I’ve learned to watch those around me a bit. I’ve learned to see the people moving, and recognize a little more the hurt that so many carry.

I hope I have learned to connect a little more. And when I connect, it holds more value as it takes so much more effort on my part.


I noticed this desire to partake at Christmas this year.

I feel like I participated again. Christmas is my favorite, and stockings are my joy.

My boys love me so well, and have not only given me permission, but full rein to do stockings as I’ve always done! This gives me an outlet to buy all those fun, silly little gifts without breaking our new family spending guidelines that help us do Christmas without guilt or pressure.

Sometimes you don’t know the value of a tradition until you drop it…and I dropped stockings the last year or so…it did not bring me joy. As I’m buying stocking stuffers, the fact that I’m not buying Andrea’s was just too hard.

This year, I did buy Andrea’s items.

I put them in a stocking just like David and Michael’s, and Cassie and Kaylee’s.

But here’s what we did.

Each person picked one thing from her stocking, a homemade hat, the candy bar, the Chick-fillet gift card, the socks…

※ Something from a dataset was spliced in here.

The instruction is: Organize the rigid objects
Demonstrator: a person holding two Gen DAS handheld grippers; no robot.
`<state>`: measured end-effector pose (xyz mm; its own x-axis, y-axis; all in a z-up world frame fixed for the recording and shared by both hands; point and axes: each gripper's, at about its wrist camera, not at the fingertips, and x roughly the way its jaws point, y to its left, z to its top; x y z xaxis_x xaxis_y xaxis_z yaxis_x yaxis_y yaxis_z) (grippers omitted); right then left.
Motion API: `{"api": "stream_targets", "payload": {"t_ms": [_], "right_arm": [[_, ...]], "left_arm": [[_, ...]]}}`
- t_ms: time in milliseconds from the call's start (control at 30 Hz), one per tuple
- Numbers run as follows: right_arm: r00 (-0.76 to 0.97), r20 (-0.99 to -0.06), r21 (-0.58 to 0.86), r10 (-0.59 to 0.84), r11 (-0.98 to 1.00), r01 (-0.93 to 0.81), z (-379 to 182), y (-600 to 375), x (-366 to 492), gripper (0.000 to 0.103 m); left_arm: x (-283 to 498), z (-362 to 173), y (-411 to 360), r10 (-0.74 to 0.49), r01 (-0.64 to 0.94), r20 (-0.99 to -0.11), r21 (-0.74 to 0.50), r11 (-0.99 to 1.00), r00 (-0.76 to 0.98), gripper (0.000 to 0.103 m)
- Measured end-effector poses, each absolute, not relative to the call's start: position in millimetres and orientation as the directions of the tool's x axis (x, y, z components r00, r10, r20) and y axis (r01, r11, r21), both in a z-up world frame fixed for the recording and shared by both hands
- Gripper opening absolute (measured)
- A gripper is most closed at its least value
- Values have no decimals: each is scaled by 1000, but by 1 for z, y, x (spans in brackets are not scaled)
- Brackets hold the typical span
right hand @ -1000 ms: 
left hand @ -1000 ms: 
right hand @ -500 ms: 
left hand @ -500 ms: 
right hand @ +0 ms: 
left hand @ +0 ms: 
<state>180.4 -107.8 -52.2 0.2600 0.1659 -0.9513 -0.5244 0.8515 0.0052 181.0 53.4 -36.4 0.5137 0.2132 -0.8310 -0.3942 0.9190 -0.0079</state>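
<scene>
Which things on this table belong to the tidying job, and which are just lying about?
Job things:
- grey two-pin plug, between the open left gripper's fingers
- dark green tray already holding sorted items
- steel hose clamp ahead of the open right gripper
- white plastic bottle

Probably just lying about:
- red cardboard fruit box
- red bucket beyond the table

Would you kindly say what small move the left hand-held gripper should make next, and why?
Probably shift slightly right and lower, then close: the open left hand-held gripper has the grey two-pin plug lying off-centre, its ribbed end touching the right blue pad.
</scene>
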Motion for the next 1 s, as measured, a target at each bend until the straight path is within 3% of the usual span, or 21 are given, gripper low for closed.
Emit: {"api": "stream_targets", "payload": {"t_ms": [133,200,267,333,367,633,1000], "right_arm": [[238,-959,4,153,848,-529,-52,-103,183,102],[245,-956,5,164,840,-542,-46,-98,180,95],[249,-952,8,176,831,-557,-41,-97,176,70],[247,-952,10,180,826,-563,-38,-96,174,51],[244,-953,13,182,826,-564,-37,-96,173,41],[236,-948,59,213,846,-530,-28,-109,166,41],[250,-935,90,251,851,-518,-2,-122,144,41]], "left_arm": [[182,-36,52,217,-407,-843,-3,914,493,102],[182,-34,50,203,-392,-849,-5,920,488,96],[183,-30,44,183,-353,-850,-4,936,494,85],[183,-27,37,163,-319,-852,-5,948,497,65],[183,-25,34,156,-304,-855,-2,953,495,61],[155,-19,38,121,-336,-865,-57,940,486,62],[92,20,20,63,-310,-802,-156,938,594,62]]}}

Each of us chose one item and we will keep it with us until we see someone, actually see them like Andrea would have. We will look for a hurting heart who just need to be seen, or the person who needs a little help today, or a warm meal. We will look for them and give them Andrea’s gift. Because that was Pandi’s Prayer. She did see the person who needed a smile. She saw the person on the corner holding a sign. She saw the man in front of the gas station begging for a cup of coffee. She saw the hurting…

So, in learning to observe, I want to see some of what Andrea saw.

And I want to partake…I don’t want to be just present, but I want to participate again.


I definitely felt that over Christmas. I am finally beginning to live without her absence robbing me of the presence of those who also share my heart. I am so, so grateful for the grace and love of our sons and their wives. They have loved through their own pain so well. I don’t want to miss one more moment of the precious time I have with them. I want to partake of every occasion, every phone call, every milestone…I want to feel and experience fully.


So, for 2025, I’m choosing to Partake.